### WHAT IS NEEDED
One range is to be output from the listing below, exactly as written: the line with "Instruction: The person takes" to the line with "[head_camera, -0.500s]", both kept.

BEGIN DATASET EXCERPTS

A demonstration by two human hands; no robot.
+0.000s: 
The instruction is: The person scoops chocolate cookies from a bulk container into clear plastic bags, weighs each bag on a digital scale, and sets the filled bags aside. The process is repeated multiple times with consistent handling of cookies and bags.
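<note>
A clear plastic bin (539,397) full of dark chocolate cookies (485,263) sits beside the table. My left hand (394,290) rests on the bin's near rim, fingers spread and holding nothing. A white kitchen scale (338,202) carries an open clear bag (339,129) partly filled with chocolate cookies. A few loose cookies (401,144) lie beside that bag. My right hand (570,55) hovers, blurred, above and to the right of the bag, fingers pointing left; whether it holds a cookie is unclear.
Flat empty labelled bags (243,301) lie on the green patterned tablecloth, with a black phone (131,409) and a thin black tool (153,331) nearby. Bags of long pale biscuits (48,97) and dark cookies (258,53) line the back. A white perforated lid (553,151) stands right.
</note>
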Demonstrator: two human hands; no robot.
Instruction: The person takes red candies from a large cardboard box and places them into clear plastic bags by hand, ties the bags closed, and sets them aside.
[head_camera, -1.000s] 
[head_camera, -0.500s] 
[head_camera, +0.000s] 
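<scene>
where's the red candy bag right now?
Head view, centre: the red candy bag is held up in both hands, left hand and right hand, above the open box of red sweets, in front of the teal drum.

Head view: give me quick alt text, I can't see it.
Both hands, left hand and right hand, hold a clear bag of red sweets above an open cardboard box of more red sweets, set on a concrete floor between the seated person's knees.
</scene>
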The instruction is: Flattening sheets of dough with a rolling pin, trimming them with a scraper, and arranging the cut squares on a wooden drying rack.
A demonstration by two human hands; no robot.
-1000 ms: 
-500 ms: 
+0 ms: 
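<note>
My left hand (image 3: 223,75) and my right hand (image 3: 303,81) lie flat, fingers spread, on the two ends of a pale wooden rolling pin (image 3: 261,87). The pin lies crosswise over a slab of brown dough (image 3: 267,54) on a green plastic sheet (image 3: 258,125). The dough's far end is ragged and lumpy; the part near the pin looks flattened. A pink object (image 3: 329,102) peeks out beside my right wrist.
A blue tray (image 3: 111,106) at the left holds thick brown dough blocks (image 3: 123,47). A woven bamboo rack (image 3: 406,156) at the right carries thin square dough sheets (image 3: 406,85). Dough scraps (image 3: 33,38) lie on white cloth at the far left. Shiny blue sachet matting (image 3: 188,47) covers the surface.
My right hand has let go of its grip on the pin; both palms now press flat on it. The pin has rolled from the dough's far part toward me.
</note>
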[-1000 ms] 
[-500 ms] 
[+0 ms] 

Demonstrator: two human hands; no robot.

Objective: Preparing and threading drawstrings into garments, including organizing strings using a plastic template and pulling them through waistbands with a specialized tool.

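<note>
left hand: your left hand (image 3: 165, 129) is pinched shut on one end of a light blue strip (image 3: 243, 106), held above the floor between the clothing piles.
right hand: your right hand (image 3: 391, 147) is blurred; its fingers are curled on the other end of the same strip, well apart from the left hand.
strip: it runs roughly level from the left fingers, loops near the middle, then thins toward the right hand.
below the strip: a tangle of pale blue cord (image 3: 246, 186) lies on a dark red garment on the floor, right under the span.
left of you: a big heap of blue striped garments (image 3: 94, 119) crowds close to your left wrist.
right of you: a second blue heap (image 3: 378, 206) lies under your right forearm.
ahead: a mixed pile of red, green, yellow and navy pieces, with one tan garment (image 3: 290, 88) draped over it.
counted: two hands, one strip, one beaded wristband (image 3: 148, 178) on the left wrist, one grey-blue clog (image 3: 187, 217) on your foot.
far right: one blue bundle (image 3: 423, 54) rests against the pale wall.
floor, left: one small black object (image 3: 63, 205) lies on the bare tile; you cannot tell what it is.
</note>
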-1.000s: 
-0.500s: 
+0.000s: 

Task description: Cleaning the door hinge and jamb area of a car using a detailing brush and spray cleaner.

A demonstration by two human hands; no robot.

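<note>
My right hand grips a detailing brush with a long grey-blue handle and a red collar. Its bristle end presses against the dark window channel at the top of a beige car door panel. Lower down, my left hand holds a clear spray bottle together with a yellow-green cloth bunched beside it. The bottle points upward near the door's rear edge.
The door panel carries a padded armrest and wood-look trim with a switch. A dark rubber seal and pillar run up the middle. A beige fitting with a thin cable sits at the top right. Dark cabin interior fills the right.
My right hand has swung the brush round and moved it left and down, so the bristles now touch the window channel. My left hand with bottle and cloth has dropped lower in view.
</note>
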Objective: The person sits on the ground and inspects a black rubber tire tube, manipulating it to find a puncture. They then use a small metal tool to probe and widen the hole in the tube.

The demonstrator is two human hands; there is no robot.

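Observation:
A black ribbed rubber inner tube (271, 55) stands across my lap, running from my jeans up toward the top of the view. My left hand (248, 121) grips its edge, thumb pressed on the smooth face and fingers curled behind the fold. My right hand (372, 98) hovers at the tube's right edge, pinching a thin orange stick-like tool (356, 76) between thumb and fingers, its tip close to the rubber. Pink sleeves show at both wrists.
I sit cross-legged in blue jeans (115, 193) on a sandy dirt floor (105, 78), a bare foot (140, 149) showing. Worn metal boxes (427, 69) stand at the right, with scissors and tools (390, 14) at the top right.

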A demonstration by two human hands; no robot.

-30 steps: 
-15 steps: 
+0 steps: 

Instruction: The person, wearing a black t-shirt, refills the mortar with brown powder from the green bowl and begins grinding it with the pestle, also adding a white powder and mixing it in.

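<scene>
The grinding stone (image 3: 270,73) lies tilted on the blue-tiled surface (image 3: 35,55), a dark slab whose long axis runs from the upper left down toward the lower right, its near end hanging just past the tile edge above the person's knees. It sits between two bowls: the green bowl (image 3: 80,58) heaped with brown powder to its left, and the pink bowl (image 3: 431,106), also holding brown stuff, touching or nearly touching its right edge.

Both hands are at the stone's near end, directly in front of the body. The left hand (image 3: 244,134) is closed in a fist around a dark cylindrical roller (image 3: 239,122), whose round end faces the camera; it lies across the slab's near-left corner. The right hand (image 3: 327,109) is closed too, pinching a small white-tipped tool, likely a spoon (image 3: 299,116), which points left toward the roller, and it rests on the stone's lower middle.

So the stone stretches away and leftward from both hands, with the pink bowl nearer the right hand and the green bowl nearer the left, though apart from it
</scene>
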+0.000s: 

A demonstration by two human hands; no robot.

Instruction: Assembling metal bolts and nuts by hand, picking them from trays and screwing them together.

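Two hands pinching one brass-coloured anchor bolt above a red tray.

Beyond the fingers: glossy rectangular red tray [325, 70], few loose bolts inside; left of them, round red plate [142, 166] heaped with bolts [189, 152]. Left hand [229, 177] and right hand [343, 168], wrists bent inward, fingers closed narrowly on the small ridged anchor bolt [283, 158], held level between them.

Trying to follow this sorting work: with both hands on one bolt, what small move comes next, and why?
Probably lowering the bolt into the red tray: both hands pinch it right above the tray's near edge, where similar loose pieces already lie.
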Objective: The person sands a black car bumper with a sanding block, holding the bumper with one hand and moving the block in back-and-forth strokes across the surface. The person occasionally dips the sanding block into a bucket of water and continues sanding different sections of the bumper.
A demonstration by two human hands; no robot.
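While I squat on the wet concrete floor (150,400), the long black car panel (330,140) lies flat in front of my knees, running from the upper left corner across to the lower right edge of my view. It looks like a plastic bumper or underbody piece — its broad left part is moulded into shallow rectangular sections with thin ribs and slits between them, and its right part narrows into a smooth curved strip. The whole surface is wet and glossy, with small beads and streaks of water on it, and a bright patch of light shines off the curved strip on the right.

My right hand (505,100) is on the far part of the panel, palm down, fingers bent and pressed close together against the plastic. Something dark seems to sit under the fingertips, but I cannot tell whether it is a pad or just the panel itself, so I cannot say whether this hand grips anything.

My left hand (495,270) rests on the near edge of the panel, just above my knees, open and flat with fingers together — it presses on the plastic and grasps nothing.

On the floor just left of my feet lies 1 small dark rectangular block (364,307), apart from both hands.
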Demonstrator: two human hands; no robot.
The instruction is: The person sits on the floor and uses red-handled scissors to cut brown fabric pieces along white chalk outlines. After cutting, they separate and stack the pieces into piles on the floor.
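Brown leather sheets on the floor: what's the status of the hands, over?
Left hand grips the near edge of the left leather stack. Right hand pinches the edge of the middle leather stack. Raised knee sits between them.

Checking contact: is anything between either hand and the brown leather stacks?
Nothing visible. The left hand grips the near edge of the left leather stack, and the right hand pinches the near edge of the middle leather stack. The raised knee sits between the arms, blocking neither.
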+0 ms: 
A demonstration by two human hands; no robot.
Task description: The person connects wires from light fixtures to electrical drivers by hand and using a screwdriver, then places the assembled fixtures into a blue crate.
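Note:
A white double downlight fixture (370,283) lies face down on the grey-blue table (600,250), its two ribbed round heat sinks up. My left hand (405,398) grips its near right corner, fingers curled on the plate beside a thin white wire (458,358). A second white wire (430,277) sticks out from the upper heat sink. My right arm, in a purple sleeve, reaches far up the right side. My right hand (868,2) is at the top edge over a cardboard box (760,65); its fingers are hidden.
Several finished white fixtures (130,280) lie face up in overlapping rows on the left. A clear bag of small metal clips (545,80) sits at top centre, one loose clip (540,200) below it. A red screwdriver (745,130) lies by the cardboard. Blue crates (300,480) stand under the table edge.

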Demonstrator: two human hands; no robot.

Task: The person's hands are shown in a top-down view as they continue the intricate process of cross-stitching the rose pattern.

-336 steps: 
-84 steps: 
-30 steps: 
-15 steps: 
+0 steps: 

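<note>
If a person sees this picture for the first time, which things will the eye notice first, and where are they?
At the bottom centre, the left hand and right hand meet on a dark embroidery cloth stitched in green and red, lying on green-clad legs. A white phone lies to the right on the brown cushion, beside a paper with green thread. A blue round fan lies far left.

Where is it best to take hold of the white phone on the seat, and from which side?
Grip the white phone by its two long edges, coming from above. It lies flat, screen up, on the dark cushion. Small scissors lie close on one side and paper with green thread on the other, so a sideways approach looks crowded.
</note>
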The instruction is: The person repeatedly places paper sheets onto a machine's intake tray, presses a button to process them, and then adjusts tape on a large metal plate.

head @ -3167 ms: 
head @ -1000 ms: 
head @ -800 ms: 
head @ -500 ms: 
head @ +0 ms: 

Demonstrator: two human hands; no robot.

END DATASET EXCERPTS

### EXERCISE OUTPUT
Instruction: The person takes red candies from a large cardboard box and places them into clear plastic bags by hand, ties the bags closed, and sets them aside.
[head_camera, -1.000s] 
[head_camera, -0.500s] 

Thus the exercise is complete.